> _Exercise details_: Extract every line below, verbatim.

> _Data to examine_:
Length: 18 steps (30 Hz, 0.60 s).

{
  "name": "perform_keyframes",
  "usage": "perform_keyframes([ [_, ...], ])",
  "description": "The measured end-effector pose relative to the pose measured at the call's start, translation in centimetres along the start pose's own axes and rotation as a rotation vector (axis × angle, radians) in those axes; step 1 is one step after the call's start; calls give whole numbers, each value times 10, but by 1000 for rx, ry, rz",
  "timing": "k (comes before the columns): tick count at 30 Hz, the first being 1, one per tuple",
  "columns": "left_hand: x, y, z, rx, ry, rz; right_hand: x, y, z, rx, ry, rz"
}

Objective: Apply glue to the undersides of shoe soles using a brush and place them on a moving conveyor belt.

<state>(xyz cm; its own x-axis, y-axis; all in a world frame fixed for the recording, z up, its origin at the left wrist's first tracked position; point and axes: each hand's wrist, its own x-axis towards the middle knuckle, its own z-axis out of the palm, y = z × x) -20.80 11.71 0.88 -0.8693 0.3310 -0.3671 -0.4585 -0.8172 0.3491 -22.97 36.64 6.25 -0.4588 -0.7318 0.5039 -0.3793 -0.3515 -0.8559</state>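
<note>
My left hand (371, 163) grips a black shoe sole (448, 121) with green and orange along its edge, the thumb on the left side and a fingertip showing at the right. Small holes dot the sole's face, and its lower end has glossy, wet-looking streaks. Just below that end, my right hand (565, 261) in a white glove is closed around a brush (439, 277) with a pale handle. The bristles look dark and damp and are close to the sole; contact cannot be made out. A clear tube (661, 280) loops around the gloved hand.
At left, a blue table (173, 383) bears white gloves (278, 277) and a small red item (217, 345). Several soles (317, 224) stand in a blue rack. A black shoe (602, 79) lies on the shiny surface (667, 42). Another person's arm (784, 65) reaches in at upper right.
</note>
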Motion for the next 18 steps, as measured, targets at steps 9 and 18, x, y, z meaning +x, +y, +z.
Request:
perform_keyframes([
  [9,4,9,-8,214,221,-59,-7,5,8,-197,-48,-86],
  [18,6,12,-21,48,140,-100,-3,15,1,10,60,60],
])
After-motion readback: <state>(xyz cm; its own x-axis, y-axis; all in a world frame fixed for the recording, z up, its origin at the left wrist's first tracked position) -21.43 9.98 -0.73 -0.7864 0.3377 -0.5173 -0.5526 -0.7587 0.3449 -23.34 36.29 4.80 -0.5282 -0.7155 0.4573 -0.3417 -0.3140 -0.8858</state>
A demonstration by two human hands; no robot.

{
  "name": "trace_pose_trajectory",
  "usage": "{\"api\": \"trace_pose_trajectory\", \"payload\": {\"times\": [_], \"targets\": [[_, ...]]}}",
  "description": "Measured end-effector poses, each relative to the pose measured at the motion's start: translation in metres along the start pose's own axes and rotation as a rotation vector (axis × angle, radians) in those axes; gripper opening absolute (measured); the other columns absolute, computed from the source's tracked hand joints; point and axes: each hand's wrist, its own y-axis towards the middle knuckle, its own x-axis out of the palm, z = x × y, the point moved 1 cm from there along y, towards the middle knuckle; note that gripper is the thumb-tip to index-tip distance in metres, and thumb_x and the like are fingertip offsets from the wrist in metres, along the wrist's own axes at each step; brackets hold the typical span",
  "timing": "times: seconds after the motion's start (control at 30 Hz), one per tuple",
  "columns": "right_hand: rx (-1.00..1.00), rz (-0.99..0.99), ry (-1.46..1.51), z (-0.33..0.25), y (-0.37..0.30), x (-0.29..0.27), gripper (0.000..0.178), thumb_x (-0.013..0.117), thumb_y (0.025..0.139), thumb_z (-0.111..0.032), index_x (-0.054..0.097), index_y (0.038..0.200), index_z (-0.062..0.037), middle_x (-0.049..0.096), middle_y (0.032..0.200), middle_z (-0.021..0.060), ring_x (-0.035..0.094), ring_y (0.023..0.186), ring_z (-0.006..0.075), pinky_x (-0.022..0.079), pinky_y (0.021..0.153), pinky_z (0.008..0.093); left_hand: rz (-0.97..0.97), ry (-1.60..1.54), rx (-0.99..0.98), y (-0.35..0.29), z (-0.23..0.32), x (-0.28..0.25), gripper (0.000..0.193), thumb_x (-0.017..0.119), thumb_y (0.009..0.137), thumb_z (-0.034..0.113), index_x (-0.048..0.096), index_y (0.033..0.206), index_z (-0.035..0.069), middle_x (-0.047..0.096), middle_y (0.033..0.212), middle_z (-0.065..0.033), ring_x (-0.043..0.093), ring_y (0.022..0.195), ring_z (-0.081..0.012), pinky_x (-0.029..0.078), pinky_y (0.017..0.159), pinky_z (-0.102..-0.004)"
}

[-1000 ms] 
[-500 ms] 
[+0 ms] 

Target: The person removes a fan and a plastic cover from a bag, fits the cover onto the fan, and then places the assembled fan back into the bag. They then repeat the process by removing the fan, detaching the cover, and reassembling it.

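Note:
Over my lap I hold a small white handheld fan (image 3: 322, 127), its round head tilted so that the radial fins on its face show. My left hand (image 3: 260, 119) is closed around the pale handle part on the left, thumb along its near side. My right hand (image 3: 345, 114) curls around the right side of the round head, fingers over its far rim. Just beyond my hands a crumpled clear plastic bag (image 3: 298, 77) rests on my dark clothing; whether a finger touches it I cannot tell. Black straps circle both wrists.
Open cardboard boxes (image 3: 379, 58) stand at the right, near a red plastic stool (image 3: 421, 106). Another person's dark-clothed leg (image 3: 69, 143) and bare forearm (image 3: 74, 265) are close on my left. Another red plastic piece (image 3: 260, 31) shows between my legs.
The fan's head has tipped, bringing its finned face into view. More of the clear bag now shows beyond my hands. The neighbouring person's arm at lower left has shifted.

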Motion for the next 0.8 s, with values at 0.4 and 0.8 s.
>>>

> _Output of the task_:
Length: 18 steps (30 Hz, 0.60 s).

{
  "name": "perform_keyframes",
  "usage": "perform_keyframes([ [_, ...], ])",
  "description": "The measured end-effector pose relative to the pose measured at the call's start, translation in centimetres along the start pose's own axes and rotation as a rotation vector (axis × angle, radians) in those axes; step 1 is one step after the call's start; calls give whole numbers, each value times 10, but by 1000 for rx, ry, rz",
  "timing": "k (comes before the columns): tick count at 30 Hz, the first being 1, one per tuple",
  "columns": "left_hand: x, y, z, rx, ry, rz; right_hand: x, y, z, rx, ry, rz"
}

Objective: Apply glue to the undersides of shoe soles using a brush and place them on a moving conveyor belt.

<state>(xyz cm; its own x-axis, y-axis; all in a world frame fixed for the recording, z up, its origin at the left wrist's first tracked position; point and axes: each hand's wrist, its own x-axis towards the middle knuckle, its own z-axis out of the palm, y = z × x) -20.80 11.71 0.88 -0.8693 0.3310 -0.3671 -0.4585 -0.8172 0.3491 -22.97 36.64 6.25 -0.4588 -0.7318 0.5039 -0.3793 -0.3515 -0.8559</state>
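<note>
My left hand (371, 163) grips a black shoe sole (448, 121) with green and orange along its edge, the thumb on the left side and a fingertip showing at the right. Small holes dot the sole's face, and its lower end has glossy, wet-looking streaks. Just below that end, my right hand (565, 261) in a white glove is closed around a brush (439, 277) with a pale handle. The bristles look dark and damp and are close to the sole; contact cannot be made out. A clear tube (661, 280) loops around the gloved hand.
At left, a blue table (173, 383) bears white gloves (278, 277) and a small red item (217, 345). Several soles (317, 224) stand in a blue rack. A black shoe (602, 79) lies on the shiny surface (667, 42). Another person's arm (784, 65) reaches in at upper right.
</note>
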Motion for the next 18 steps, as measured, targets at steps 9 and 18, x, y, z meaning +x, +y, +z.
Request:
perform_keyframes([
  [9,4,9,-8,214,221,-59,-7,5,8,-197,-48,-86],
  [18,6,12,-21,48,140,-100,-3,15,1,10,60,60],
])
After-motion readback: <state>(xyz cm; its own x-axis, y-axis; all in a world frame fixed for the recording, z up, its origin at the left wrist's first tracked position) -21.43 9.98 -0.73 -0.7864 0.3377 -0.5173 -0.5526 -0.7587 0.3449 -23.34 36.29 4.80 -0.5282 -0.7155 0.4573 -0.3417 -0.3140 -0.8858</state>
A demonstration by two human hands; no robot.

{
  "name": "trace_pose_trajectory",
  "usage": "{\"api\": \"trace_pose_trajectory\", \"payload\": {\"times\": [_], \"targets\": [[_, ...]]}}",
  "description": "Measured end-effector poses, each relative to the pose measured at the motion's start: translation in metres along the start pose's own axes and rotation as a rotation vector (axis × angle, radians) in those axes; gripper opening absolute (measured); the other columns absolute, computed from the source's tracked hand joints; point and axes: each hand's wrist, its own y-axis towards the middle knuckle, its own x-axis out of the palm, z = x × y, the point moved 1 cm from there along y, towards the middle knuckle; note that gripper is the thumb-tip to index-tip distance in metres, and thumb_x and the like are fingertip offsets from the wrist in metres, along the wrist's own axes at each step; brackets hold the typical span",
  "timing": "times: seconds after the motion's start (control at 30 Hz), one per tuple",
  "columns": "right_hand: rx (-1.00..1.00), rz (-0.99..0.99), ry (-1.46..1.51), z (-0.33..0.25), y (-0.37..0.30), x (-0.29..0.27), gripper (0.000..0.178), thumb_x (-0.013..0.117), thumb_y (0.025..0.139), thumb_z (-0.111..0.032), index_x (-0.054..0.097), index_y (0.038..0.200), index_z (-0.062..0.037), middle_x (-0.049..0.096), middle_y (0.032..0.200), middle_z (-0.021..0.060), ring_x (-0.035..0.094), ring_y (0.023..0.186), ring_z (-0.006..0.075), pinky_x (-0.022..0.079), pinky_y (0.021..0.153), pinky_z (0.008..0.093); left_hand: rz (-0.97..0.97), ry (-1.60..1.54), rx (-0.99..0.98), y (-0.35..0.29), z (-0.23..0.32), x (-0.28..0.25), gripper (0.000..0.193), thumb_x (-0.017..0.119), thumb_y (0.009..0.137), thumb_z (-0.034..0.113), index_x (-0.048..0.096), index_y (0.033..0.206), index_z (-0.035..0.069), middle_x (-0.047..0.096), middle_y (0.033..0.212), middle_z (-0.065..0.033), ring_x (-0.043..0.093), ring_y (0.022..0.195), ring_z (-0.081..0.012), pinky_x (-0.029..0.078), pinky_y (0.017..0.159), pinky_z (-0.102..-0.004)"
}

[-1000 ms] 
[-500 ms] 
[+0 ms] 

Target: The person removes a fan and a plastic cover from a bag, fits the cover onto the fan, and then places the assembled fan back into the bag. They then repeat the process by removing the fan, detaching the cover, and reassembling it.

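Note:
Over my lap I hold a small white handheld fan (image 3: 322, 127), its round head tilted so that the radial fins on its face show. My left hand (image 3: 260, 119) is closed around the pale handle part on the left, thumb along its near side. My right hand (image 3: 345, 114) curls around the right side of the round head, fingers over its far rim. Just beyond my hands a crumpled clear plastic bag (image 3: 298, 77) rests on my dark clothing; whether a finger touches it I cannot tell. Black straps circle both wrists.
Open cardboard boxes (image 3: 379, 58) stand at the right, near a red plastic stool (image 3: 421, 106). Another person's dark-clothed leg (image 3: 69, 143) and bare forearm (image 3: 74, 265) are close on my left. Another red plastic piece (image 3: 260, 31) shows between my legs.
The fan's head has tipped, bringing its finned face into view. More of the clear bag now shows beyond my hands. The neighbouring person's arm at lower left has shifted.
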
Motion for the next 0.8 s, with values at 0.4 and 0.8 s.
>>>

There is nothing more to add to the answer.